From mboxrd@z Thu Jan  1 00:00:00 1970
From: Dave Hansen <haveblue@us.ibm.com>
Subject: RE: e1000 performance hack for ppc64 (Power4)
Date: 13 Jun 2003 09:21:03 -0700
Sender: netdev-bounce@oss.sgi.com
Message-ID: <1055521263.3531.2055.camel@nighthawk>
References: <OF0078342A.E131D4B1-ON85256D44.0051F7C0@pok.ibm.com>
Mime-Version: 1.0
Content-Type: text/plain
Content-Transfer-Encoding: 7bit
Cc: "Feldman, Scott" <scott.feldman@intel.com>, David Gibson <dwg@au1.ibm.com>,
   Linux Kernel Mailing List <linux-kernel@vger.kernel.org>,
   Anton Blanchard <anton@samba.org>, Nancy J Milliner <milliner@us.ibm.com>,
   Ricardo C Gonzalez <ricardoz@us.ibm.com>,
   Brian Twichell <twichell@us.ibm.com>, netdev@oss.sgi.com
Return-path: <netdev-bounce@oss.sgi.com>
To: Herman Dierks <hdierks@us.ibm.com>
In-Reply-To: <OF0078342A.E131D4B1-ON85256D44.0051F7C0@pok.ibm.com>
Errors-to: netdev-bounce@oss.sgi.com
List-Id: netdev.vger.kernel.org

Too long to quote:
http://marc.theaimsgroup.com/?t=105538879600001&r=1&w=2

Wouldn't you get most of the benefit from copying that stuff around in
the driver if you allocated the skb->data aligned in the first place? 

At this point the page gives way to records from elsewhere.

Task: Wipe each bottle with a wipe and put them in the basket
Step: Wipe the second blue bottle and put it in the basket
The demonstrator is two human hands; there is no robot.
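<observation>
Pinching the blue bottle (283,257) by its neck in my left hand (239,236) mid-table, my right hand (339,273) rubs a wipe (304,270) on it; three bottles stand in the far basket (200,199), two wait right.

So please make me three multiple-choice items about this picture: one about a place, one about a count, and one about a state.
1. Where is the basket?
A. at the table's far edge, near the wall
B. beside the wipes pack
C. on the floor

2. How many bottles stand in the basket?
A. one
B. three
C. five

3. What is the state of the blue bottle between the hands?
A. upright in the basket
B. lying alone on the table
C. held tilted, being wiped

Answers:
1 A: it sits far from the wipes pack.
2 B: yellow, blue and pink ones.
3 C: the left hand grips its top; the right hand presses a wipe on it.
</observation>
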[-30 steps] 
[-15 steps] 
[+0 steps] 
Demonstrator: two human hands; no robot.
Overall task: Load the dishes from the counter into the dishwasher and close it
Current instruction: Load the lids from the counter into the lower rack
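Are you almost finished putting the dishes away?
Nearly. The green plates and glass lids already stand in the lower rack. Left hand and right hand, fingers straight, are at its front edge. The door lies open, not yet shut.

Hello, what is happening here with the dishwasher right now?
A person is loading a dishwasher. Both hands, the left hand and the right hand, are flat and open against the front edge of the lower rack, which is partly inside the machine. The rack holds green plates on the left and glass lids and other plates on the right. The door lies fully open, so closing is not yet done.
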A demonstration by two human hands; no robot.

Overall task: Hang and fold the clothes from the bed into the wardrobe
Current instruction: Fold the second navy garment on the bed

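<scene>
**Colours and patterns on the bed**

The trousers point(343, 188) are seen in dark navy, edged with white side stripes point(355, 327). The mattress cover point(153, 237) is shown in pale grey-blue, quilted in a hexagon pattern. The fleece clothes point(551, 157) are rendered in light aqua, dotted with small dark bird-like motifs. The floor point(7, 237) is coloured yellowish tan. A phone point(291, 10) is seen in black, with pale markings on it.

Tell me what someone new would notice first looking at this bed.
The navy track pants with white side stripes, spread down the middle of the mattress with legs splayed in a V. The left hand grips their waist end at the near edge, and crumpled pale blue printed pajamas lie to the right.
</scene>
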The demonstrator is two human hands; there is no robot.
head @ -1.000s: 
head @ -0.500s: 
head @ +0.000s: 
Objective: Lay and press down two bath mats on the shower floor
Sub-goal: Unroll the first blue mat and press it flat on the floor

There's already code to align them on CPU cache boundaries:
#define SKB_DATA_ALIGN(X)       (((X) + (SMP_CACHE_BYTES - 1)) & \
                                 ~(SMP_CACHE_BYTES - 1))

So, do something like this:
#ifdef ARCH_ALIGN_SKB_BYTES
#define SKB_ALIGN_BYTES ARCH_ALIGN_SKB_BYTES
#else
#define SKB_ALIGN_BYTES SMP_CACHE_BYTES
#endif
#define SKB_DATA_ALIGN(X)       (((X) + (ARCH_ALIGN_SKB - 1)) & \
                                 ~(SKB_ALIGN_BYTES - 1))

You could easily make this adaptive to no align on th arch size when the
request is bigger than that, just like in the e1000 patch you posted.  
-- 
Dave Hansen
haveblue@us.ibm.com